Magdeburg (dpa/sa) - In Sachsen-Anhalt haben 21 Krankenhäuser neue Beatmungsgeräte erhalten. Die insgesamt 72 Geräte gehörten zu einer Bestellung des Bundesgesundheitsministeriums für das Land, teilte das Sozialministerium am Donnerstag in Magdeburg mit. Es handele sich um zwei sogenannte Intensivrespiratoren sowie Heimbeatmungsgeräte und Patientenmonitore. Es sei eine erste Tranche. Insgesamt habe Sachsen-Anhalt dem Bund Bedarf an mehr als 500 zusätzlichen Beatmungsgeräten gemeldet.

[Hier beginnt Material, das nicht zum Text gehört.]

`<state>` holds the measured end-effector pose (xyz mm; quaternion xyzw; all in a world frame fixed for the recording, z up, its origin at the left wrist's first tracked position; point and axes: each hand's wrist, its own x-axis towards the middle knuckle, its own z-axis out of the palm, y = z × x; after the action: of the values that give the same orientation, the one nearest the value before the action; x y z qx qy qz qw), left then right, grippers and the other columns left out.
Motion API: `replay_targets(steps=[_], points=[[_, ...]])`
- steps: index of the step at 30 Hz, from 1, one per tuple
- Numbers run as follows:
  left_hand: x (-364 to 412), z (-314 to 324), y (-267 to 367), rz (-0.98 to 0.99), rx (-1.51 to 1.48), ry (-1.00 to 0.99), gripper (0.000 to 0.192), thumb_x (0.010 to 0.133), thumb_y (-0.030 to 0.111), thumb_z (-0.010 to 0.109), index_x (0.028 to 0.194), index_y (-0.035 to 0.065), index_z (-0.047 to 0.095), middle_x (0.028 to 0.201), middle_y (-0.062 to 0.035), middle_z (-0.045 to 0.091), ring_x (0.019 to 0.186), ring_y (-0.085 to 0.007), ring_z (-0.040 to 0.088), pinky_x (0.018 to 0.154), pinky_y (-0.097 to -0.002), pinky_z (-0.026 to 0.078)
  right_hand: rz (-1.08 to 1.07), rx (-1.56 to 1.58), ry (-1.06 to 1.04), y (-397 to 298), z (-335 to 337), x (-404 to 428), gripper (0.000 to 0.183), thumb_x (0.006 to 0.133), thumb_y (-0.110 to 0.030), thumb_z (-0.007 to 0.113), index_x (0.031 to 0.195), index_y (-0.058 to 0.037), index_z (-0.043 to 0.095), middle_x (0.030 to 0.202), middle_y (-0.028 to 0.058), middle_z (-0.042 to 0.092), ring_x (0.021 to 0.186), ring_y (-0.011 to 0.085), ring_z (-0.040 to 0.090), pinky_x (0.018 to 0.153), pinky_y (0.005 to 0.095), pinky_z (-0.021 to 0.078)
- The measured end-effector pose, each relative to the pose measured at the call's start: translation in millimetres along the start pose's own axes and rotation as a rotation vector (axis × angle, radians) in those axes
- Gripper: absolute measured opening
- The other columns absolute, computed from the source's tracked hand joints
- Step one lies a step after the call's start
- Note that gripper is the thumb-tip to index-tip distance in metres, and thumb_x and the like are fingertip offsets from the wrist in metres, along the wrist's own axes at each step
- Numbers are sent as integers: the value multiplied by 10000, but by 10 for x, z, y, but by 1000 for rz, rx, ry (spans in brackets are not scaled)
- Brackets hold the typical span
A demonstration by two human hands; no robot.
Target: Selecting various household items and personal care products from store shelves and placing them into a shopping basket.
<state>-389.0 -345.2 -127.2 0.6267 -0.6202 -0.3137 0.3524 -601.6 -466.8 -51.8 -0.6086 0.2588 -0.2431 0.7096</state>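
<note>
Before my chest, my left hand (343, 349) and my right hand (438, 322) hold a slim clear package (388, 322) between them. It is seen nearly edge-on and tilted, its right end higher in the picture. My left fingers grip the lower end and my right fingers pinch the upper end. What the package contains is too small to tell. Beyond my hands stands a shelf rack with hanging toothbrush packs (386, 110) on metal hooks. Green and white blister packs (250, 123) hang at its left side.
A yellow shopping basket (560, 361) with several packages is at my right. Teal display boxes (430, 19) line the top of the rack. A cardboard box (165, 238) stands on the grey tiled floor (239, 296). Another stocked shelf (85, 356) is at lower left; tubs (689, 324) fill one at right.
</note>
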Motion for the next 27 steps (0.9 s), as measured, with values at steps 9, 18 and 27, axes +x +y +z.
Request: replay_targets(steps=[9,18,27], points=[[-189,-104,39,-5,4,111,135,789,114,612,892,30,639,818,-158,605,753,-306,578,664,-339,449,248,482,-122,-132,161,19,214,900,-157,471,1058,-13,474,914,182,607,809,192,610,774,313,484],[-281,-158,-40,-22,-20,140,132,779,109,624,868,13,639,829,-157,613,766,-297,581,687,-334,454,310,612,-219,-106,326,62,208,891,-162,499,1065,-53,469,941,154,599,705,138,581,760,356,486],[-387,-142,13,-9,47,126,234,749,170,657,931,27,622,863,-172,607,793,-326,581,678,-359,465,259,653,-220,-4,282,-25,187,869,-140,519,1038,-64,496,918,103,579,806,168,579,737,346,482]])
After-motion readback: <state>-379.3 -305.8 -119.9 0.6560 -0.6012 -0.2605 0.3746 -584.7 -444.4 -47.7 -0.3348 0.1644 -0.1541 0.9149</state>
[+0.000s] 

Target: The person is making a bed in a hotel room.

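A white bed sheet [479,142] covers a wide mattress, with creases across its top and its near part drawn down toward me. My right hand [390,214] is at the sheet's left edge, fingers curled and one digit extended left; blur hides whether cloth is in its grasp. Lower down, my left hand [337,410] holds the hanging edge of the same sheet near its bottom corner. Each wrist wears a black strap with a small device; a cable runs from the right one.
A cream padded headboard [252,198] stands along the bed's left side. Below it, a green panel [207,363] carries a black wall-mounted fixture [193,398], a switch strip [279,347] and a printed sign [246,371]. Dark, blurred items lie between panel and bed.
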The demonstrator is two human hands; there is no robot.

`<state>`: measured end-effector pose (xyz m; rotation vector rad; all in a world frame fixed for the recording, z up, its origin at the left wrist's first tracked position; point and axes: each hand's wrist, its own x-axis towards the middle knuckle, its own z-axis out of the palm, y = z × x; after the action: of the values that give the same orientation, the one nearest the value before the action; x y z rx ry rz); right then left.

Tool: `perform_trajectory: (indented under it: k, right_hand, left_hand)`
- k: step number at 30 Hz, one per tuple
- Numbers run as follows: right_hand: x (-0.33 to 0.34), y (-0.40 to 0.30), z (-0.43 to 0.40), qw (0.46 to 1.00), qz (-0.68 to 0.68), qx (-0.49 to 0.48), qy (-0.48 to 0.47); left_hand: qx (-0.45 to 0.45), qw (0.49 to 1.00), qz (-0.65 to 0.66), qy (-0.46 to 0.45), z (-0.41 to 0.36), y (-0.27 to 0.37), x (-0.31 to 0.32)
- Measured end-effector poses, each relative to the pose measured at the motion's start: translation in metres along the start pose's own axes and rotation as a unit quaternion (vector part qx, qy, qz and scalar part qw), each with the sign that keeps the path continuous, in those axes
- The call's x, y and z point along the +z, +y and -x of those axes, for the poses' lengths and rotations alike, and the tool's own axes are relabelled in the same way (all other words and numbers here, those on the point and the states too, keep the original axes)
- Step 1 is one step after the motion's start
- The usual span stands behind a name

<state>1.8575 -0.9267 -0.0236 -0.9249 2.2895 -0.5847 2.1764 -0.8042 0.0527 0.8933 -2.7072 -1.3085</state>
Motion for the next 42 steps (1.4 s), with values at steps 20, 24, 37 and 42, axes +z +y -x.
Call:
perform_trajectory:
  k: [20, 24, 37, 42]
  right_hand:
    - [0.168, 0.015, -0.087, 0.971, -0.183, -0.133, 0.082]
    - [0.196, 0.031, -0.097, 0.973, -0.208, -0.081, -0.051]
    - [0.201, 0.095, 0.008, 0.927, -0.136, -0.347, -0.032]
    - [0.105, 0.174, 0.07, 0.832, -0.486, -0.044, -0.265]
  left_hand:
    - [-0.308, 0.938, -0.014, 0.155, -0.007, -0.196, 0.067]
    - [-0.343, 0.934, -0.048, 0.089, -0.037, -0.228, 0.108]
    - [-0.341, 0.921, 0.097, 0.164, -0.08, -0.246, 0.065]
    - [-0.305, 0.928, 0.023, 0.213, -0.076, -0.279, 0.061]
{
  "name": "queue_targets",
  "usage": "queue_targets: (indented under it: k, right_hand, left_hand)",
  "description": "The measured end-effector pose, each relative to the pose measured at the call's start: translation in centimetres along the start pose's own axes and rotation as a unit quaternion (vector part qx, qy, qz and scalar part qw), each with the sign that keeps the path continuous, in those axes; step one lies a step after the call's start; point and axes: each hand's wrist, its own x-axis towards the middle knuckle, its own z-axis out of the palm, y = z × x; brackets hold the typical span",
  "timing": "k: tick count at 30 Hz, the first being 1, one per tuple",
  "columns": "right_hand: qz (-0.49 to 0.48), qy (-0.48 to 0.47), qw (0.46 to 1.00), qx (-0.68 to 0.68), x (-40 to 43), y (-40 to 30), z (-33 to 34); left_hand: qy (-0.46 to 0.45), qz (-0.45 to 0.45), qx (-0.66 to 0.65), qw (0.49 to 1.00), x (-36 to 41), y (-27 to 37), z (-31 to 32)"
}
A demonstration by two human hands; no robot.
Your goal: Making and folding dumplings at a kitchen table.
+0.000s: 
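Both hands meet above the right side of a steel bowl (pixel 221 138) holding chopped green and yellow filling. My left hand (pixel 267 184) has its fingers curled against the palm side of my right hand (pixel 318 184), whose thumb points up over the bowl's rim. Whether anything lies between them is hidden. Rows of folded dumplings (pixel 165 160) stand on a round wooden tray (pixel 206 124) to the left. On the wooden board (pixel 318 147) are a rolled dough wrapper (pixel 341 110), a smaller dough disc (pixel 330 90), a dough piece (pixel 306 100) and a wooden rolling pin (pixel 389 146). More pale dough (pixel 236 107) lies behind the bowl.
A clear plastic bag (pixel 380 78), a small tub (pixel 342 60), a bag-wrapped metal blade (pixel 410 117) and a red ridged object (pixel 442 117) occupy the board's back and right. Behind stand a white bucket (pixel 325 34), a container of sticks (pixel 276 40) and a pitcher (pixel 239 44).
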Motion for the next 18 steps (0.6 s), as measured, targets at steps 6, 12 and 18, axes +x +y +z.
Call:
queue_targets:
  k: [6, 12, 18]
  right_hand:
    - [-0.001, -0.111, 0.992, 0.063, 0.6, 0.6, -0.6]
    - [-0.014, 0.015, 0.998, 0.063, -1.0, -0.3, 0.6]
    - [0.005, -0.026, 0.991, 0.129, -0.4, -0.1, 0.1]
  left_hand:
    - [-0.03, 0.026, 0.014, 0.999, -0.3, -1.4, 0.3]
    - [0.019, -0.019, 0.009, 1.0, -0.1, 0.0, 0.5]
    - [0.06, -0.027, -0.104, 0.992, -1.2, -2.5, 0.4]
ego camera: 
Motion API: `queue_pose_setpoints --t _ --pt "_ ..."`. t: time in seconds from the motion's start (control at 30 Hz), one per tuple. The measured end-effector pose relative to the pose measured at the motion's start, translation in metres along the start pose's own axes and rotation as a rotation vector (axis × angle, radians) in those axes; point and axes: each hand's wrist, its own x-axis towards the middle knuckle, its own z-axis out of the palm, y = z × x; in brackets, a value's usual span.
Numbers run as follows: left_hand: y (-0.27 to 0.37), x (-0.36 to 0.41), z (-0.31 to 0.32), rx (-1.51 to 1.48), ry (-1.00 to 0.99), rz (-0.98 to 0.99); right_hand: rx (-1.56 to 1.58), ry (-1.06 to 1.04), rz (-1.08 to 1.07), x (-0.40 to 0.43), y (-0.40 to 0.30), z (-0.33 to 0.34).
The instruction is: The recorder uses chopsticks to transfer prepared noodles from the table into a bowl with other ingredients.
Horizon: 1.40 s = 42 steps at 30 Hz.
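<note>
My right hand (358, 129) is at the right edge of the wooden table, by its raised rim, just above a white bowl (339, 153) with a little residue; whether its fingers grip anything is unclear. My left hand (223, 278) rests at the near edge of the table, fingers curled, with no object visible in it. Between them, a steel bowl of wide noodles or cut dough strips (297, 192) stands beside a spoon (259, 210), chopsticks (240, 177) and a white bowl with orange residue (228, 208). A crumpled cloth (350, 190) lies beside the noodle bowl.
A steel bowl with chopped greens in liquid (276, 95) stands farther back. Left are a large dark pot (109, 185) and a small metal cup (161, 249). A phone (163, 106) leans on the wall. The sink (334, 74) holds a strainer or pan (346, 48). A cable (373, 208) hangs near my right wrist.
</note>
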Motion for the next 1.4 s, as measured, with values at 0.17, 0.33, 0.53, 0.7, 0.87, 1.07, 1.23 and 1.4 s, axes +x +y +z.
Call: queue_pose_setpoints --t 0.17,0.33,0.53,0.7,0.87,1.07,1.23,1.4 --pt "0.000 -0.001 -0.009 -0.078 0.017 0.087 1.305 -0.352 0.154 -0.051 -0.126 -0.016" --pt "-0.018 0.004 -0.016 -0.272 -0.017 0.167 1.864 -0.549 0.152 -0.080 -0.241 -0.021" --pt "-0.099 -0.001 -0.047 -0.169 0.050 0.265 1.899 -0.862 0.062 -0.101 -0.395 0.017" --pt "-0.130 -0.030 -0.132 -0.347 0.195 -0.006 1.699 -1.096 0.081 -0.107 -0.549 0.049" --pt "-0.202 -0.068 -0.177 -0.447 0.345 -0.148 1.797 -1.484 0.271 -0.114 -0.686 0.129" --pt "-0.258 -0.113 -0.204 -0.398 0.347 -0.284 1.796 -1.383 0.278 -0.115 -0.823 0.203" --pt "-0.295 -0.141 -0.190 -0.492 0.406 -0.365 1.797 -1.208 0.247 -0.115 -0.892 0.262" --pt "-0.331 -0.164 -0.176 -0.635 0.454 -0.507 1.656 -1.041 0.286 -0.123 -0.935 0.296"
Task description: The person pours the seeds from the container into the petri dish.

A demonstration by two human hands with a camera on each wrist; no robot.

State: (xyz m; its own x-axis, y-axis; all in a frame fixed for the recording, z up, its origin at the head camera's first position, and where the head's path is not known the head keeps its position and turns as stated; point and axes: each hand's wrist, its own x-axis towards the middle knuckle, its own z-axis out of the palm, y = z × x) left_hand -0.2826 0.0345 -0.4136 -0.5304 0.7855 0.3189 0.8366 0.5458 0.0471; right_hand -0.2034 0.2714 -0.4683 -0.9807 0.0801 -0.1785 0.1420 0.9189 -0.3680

"Das bringt Sachsen-Anhalt dem Ziel, die Zahl der Intensivbetten zu verdoppeln, einen deutlichen Schritt näher", erklärte Sozialministerin Petra Grimm-Benne (SPD). Sachsen-Anhalt erhöhe die Kapazität an Beatmungsplätzen in den Krankenhäusern deutlich, um für die Versorgung von Patientinnen und Patienten, die an Covid-19 erkrankt sind, gerüstet zu sein.

Aktuell sind dem Ministerium zufolge 26 Intensivbetten im Land mit Covid-19-Patienten belegt. 18 dieser Menschen würden beatmet. Insgesamt seien 479 Intensivbetten belegt, 397 seien frei.